Abstract

There is an ongoing debate if Lateralized Periodic Discharges (LPDs) represent an interictal pattern reflecting non-specific but irritative brain injury, or conversely, is an ictal pattern. The challenge is: how to correctly manage these patients? Between this apparent dichotomous distinction, there is a pattern lying along the interictal-ictal continuum (IIC) that we may call “peri-ictal”. Peri-ictal means that LPDs are temporally associated with epileptic seizures (although not necessarily in the same recording). Their recognition should lead to careful EEG monitoring and longer periods of video-EEG to detect seizure activity (clinical and/or subclinical seizures).

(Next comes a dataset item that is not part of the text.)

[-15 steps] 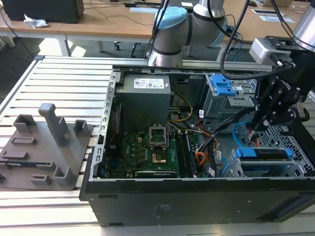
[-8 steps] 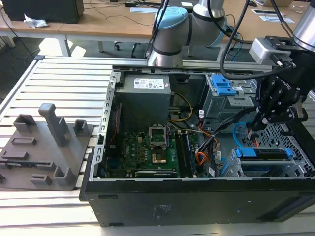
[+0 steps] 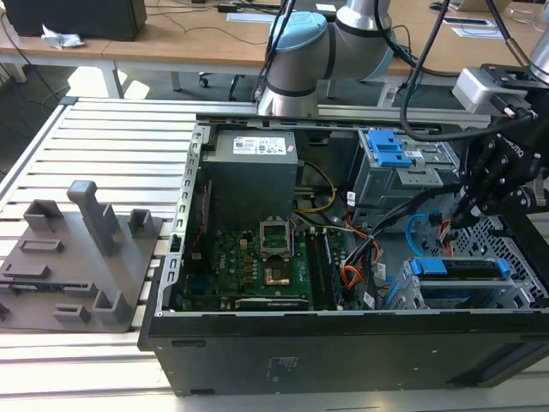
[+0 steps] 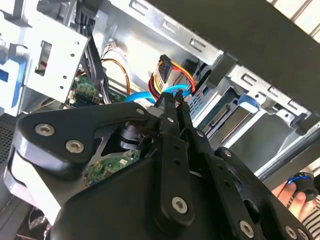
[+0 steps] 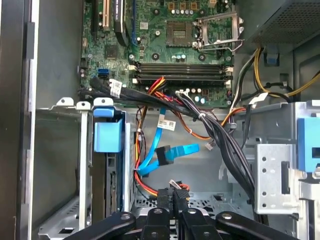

In order to distinguish which kind of LPDs should be considered as representing interictal/irritative brain injury versus ictal/peri-ictal LPDs, a set of criteria, with both clinical/neuroimaging and EEG, is proposed. Among them, the dichotomy LPDs-proper versus LPDs-plus should be retained. Spiky or sharp LPDs followed by associated slow after-waves or periods of flattening giving rise to a triphasic morphology should be included in the definition of LPDs-plus. We propose defining a particular subtype of LPDs-plus that we call “LPDs-max”. The LPDs-max pattern corresponds to an ictal pattern, and therefore, a focal non-convulsive status epilepticus, sometimes associated with subtle motor signs and epileptic seizures. LPDs-max include periodic polyspike-wave activity and/or focal burst-suppression-like patterns. LPDs-max have a posterior predominance over the temporo-parieto-occipital regions and are refractory to antiseizure drugs. Interpretations of EEGs in critically ill patients require a global clinical approach, not limited to the EEG patterns. The clinical context and results of neuroimaging play key roles.